→ **What to produce**: Look below for the line with "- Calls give"; begin the copy there and stop after the line with "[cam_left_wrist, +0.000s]", keeping the text exact and the pictures out.

→ **Supplied data**:
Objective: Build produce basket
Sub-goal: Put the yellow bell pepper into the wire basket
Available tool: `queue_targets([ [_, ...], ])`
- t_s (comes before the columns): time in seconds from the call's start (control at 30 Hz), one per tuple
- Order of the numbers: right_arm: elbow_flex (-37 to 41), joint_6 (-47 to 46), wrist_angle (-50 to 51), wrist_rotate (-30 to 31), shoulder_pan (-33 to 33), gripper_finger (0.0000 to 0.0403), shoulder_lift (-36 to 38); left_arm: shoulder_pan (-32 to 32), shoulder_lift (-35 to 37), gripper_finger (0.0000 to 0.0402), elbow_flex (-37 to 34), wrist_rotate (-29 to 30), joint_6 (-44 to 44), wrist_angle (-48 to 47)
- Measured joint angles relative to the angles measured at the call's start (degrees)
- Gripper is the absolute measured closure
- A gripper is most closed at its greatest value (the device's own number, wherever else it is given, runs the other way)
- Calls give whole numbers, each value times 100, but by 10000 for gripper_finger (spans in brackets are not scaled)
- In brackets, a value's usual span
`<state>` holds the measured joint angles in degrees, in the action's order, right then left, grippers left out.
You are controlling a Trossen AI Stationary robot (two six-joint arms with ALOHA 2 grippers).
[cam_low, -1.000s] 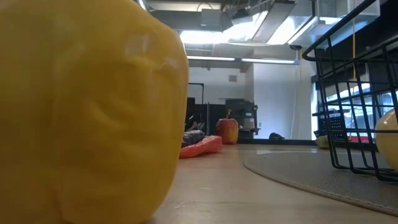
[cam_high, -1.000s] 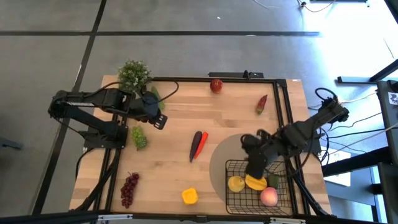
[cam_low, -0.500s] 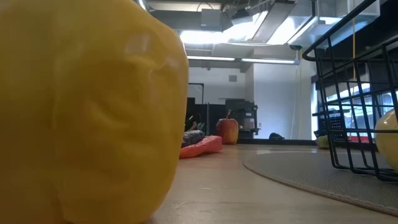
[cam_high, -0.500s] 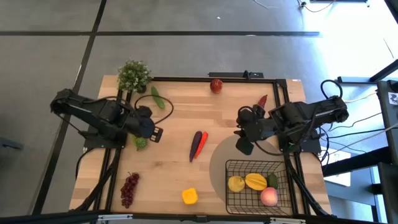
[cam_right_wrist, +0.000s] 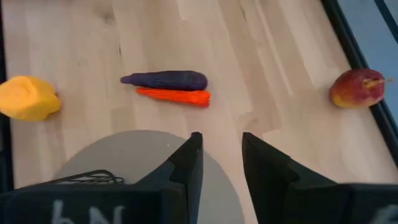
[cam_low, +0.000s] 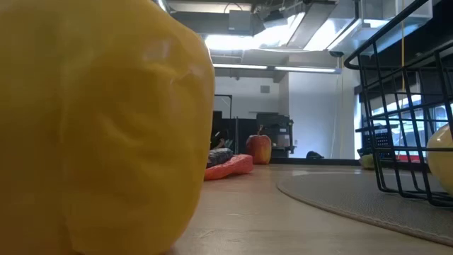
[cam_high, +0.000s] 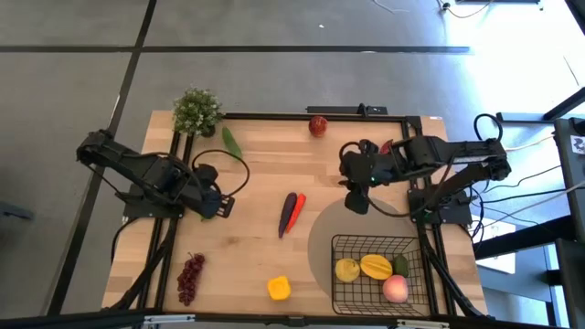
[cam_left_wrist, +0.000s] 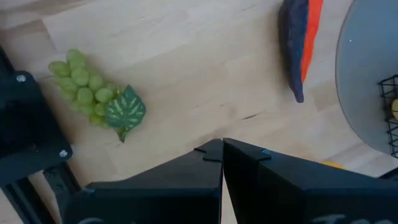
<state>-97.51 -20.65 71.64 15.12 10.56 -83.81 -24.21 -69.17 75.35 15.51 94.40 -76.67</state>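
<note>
Wire-mesh basket [cam_high: 377,249] holds rounded fruit; left tool [cam_left_wrist: 221,149] clenched, right tool [cam_right_wrist: 219,149] released.

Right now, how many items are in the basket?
4 in the basket, along its near side: lemon leftmost, mango beside it, a green piece at the right wall, peach nearest the front. More could be hidden underneath.

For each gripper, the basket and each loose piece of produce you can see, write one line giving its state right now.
left gripper: shut, empty, by the green grapes.
right gripper: open, empty.
basket: holds four pieces.
red apple: on the table, far edge.
yellow pepper: loose, near edge.
purple grapes: loose on the table.
</note>
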Motion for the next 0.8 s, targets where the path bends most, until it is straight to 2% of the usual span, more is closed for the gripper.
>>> queue_targets([
  [0.13, 0, 132, 0, -473, -99, 312, 0, -101, 0, 401, 0, 12, 1, -80],
  [0.57, 135, 239, -90, -493, -133, 313, -11, -439, 0, 401, 0, -31, -198, -93],
  [0.67, 304, 346, -559, -1141, -244, 313, -75, -533, 0, 401, 0, -38, -196, -97],
  [0.8, 478, 1292, -1258, -2035, -145, 313, -332, -563, 0, 401, 0, -2, -198, -105],
])
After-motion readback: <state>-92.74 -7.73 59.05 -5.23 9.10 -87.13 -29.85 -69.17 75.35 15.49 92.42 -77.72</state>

→ **Answer section**:
- Calls give whole numbers, each value times 100, but by 10000 for gripper_finger (spans in brackets are not scaled)
- In brackets, a value's usual span
`<state>` holds the measured joint angles in degrees, in the action's order, right then left, grippers left out.
You are controlling a Trossen AI Stationary robot (two six-joint arms with ALOHA 2 grippers).
[cam_low, -1.000s] 
[cam_high, -1.000s] 
[cam_low, -0.500s] 
[cam_high, -0.500s] 
[cam_right_wrist, +0.000s] 
[cam_low, +0.000s] 
[cam_high, +0.000s] 
[cam_left_wrist, +0.000s] 

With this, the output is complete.